“I had better start right at the beginning, hadn’t I?” he queried, cigar in hand, while she nodded comfortably to the silent question as to whether or not he might smoke.
“I suppose you know that Curry was once a New Orleans cotton broker. It was a little over two years ago that he first came to New York, with about a million and a half of his own, and an available three or four million belonging to a pool that was to back him through thick and thin. This they did, when he became a member of the Cotton Exchange. Then step by step he began to plan out his campaign, patiently and laboriously plotting and scheming and manipulating and increasing his power, until the newspaper-men dropped into the habit of speaking of him as the Cotton King, and the old home pool itself got a little afraid of him, and held a few secret meetings to talk things over.”
“But how did this campaign end?”
“It has not ended.
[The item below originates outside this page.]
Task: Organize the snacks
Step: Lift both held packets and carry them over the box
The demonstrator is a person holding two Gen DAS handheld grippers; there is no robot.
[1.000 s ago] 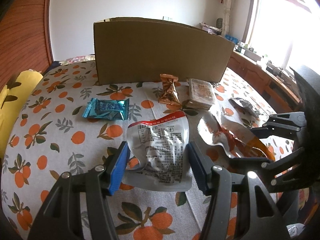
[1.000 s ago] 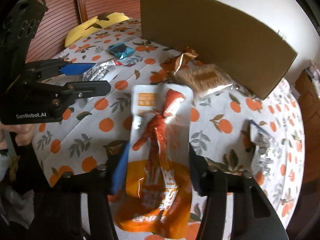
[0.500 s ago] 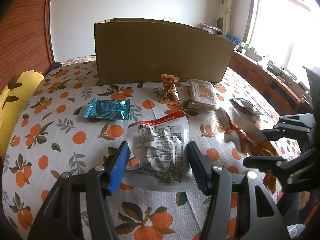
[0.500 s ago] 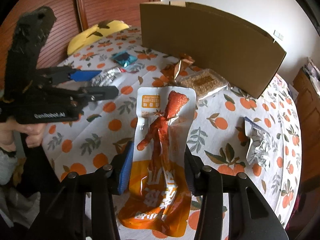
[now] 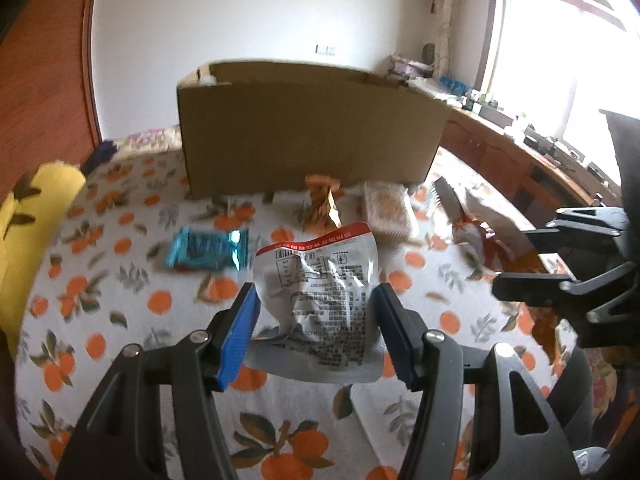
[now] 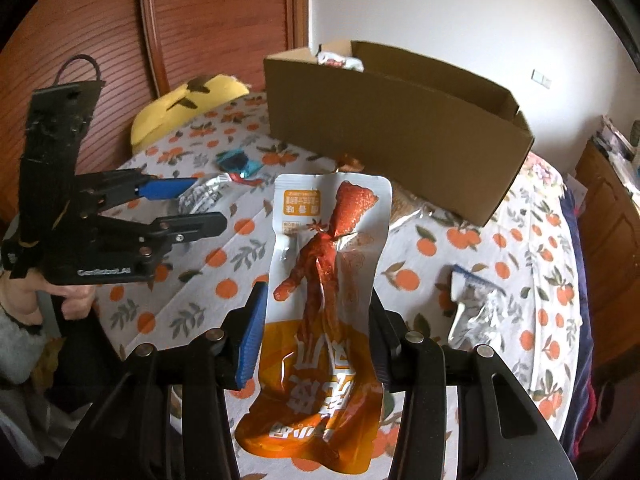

Of just how it will end only two men, outside of Curry and his confidential old head-broker down on the Exchange floor, have any inkling.”
“Who is the other man?” asked Frances quietly.
Durkin smiled covertly, with a half-mockingly bowed “Thanks!”
“The other man, of course, not counting myself, is the operator, or, rather, the private secretary, he keeps at the home end of the wire he has had put into his house, for carrying on his collateral manipulations, as it were.”
“I understand,” said Frances.
“And then comes myself,” he added confidently.
The woman settled back in her leather-lined arm-chair, locking her slender white fingers together above her head. The clustered lights of the chandelier threw heavy shadows about her quiet eyes, and for the first time Durkin noticed the tender little hollow just under her cheek-bones, lending an indescribable touch of tragedy to the old-time softer oval of her face.